A road map for multicloud simplicity
For many companies, the biggest struggle with multicloud is managing the environment as a single holistic entity, whether from a security or software compliance standpoint or for transforming disparate data repositories into a network of shared intelligence and insights that propel a data-first business.
“What is emerging as the biggest challenge for customers that are trying to leverage the flexibility of hybrid multicloud estates is the complexity that comes with that estate,” Irvine says. “How do I run that as a holistic, seamless estate with the intelligence to ensure I am placing the right elements in the right place at the right time for the right reasons?”
Aligning with the right partner and platform can help IT organizations reduce unnecessary complexity and achieve the flexibility and agility for a data-first business. With the HPE GreenLake edge-to-cloud platform, organizations can leverage an as-a-service model that spans data centers, multiple clouds, and the edge to deliver business agility and shorten time-to-insights while gaining the simplicity of a unified cloud experience.
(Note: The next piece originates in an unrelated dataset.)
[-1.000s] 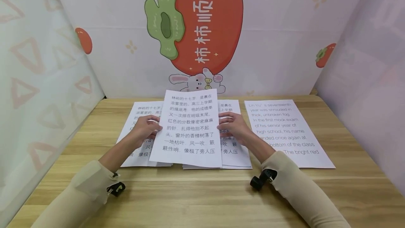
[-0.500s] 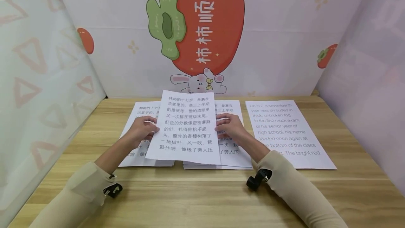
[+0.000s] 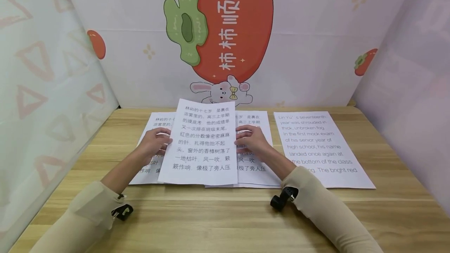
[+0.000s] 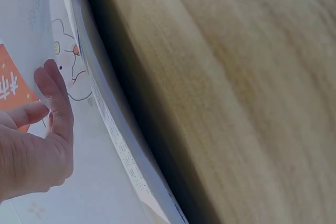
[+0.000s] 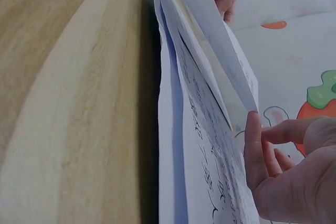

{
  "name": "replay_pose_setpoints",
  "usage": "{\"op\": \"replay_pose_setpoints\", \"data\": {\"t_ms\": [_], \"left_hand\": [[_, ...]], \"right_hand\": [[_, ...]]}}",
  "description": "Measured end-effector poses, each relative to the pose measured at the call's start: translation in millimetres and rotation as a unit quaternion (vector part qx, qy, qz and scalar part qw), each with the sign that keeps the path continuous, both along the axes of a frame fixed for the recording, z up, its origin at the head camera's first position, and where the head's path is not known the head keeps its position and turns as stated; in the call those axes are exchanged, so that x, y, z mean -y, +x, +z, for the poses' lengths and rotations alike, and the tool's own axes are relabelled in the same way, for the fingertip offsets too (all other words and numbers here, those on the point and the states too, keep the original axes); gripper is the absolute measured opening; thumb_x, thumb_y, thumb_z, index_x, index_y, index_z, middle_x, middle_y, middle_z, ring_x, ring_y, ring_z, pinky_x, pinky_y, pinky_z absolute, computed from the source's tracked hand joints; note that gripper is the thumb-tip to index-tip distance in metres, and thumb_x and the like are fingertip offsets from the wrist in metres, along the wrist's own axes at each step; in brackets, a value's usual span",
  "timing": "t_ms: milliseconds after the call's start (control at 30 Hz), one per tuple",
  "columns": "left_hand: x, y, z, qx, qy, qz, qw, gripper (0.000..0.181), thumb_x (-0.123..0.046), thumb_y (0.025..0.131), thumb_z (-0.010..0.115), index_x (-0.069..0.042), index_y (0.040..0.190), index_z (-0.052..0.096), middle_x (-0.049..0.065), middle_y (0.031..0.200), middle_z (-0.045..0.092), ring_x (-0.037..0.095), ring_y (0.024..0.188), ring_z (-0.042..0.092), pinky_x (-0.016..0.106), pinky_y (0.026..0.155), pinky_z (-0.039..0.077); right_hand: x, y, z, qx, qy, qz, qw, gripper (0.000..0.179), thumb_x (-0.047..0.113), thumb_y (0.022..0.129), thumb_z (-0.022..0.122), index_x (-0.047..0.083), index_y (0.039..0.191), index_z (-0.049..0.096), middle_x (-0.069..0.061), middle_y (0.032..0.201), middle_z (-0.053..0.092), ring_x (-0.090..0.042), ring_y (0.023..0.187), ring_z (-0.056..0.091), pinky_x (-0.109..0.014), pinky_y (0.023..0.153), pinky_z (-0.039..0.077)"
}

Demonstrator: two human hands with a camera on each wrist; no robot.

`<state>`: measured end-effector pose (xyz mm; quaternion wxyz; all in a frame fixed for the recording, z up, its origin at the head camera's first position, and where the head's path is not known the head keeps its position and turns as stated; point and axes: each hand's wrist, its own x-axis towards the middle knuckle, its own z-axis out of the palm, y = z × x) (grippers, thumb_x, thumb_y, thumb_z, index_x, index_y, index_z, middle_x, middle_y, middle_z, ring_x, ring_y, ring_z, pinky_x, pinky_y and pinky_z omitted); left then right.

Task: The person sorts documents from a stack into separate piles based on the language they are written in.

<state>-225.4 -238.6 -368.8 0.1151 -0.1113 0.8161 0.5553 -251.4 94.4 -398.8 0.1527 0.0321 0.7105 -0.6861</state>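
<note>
A white sheet of paper (image 3: pixel 202 143) printed with Chinese characters is held up above the table, tilted with its far edge higher. My left hand (image 3: pixel 154 143) pinches its left edge between thumb and fingers. On the opposite edge, my right hand (image 3: pixel 254 141) pinches the paper the same way. In the right wrist view, a gap shows between the raised sheet (image 5: pixel 220 35) and the papers below. Beneath it lie a left stack of printed pages (image 3: pixel 145 177) and a middle stack (image 3: pixel 258 177), both partly covered by the raised sheet and the hands.
To the right lies a page with English text (image 3: pixel 316 143), its lower left corner behind the right forearm. The wooden table (image 3: pixel 204 218) runs to a patterned fabric backdrop (image 3: pixel 309 50). Fabric walls also stand at both sides.
Both hands have carried the raised sheet a little to the left, so it covers more of the left stack and less of the middle one.
</note>
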Motion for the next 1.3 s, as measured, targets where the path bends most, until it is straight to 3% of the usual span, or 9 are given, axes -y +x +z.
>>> {"op": "replay_pose_setpoints", "data": {"t_ms": [400, 667, 1167, 1300], "left_hand": [[12.1, -1.4, 1.0, -0.011, 0.005, -0.003, 0.9999, 0.051, -0.002, 0.102, 0.06, 0.001, 0.151, 0.045, 0.011, 0.12, 0.065, 0.008, 0.083, 0.067, 0.024, 0.071, 0.061], [21.5, -2.1, 3.7, -0.011, 0.02, 0.003, 0.9997, 0.056, 0.001, 0.098, 0.062, 0.001, 0.152, 0.044, 0.003, 0.11, 0.065, 0.007, 0.081, 0.067, 0.024, 0.071, 0.061], [36.9, -3.8, 3.3, 0.003, -0.019, 0.034, 0.9992, 0.057, 0.0, 0.101, 0.057, -0.003, 0.155, 0.042, 0.009, 0.121, 0.06, 0.009, 0.086, 0.062, 0.023, 0.07, 0.056], [43.5, -3.9, 2.9, 0.013, -0.033, 0.049, 0.9982, 0.057, -0.002, 0.102, 0.056, -0.005, 0.157, 0.041, 0.012, 0.129, 0.057, 0.013, 0.094, 0.06, 0.023, 0.073, 0.054]], "right_hand": [[11.1, -0.8, 0.8, 0.001, -0.01, 0.002, 0.9999, 0.051, -0.011, 0.089, 0.071, 0.006, 0.136, 0.061, -0.011, 0.105, 0.067, -0.021, 0.085, 0.07, -0.037, 0.071, 0.066], [19.4, -3.0, -0.1, 0.003, -0.023, 0.007, 0.9997, 0.052, -0.011, 0.088, 0.071, 0.006, 0.136, 0.061, -0.011, 0.105, 0.067, -0.022, 0.086, 0.07, -0.036, 0.07, 0.066], [40.2, -6.4, -4.7, 0.011, -0.032, 0.02, 0.9992, 0.054, -0.013, 0.088, 0.07, 0.005, 0.138, 0.059, -0.013, 0.108, 0.066, -0.023, 0.087, 0.07, -0.037, 0.074, 0.066], [48.4, -6.7, -3.6, 0.015, -0.036, 0.03, 0.9988, 0.055, -0.014, 0.089, 0.069, 0.004, 0.14, 0.058, -0.014, 0.109, 0.065, -0.023, 0.086, 0.07, -0.037, 0.076, 0.066]]}}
At the same time, HPE GreenLake accelerates analytics and decreases time-to-insights through support of frictionless data movement, ensuring that data is universally accessible, no matter where it resides — whether on-premises, at a colocation site, or across multiple clouds. Data is processed and analyzed from every edge environment across the multicloud landscape with enterprise-grade controls, empowering all corners of the business with insights on demand, safely, at any scale, and in any location.
Cross-cloud transparency is traditionally a challenge for customers, but HPE GreenLake makes it easy to monitor and manage a hybrid multicloud environment as a unified platform. Organizations gain clear visibility into how, when, and where data, applications, and resources are being consumed across the entire IT estate. HPE’s full breadth of technology, services, expertise, and an extensive software vendor ecosystem brings IT and business together to tackle today’s data challenges, paving the way for the next wave of digital transformation and data-first business success.
HPE’s investment in artificial intelligence (AI), machine learning, and MLOps technologies is a critical asset in the road map for simplifying multicloud deployment. HPE GreenLake delivers an automated cloud management platform that works harmoniously with the suite of management tools necessary to support the entire data estate while enabling insights to deliver a 360-degree view of the business, including security and compliance considerations.
“We realized years ago that AI was the path to demystifying the hybrid estate,” Irvine explains. “We’ve invested on the platform side and brought together HPE and best-of-breed capabilities from our ecosystem to bring all the elements together in a single, holistic platform.”
Beyond the array of technology solutions aimed at simplifying the multicloud experience, HPE’s consulting services can help fill in IT expertise gaps required for deploying and managing multicloud environments and advancing your data-first business. In lieu of staffing experts with competencies across the entire landscape, the HPE GreenLake platform and HPE management services serve as a universal translator for today’s three-dimensional IT estate.
“We can present the hybrid multicloud estate in a single dashboard and with a single language, so customers don’t have to speak different languages,” Irvine says. “We act as the universal translator, and the expertise of our people and our deep ITIL [Information Technology Infrastructure Library]–based processes leave customers with the confidence that they’re in a safe pair of hands across the hybrid multicloud estate.”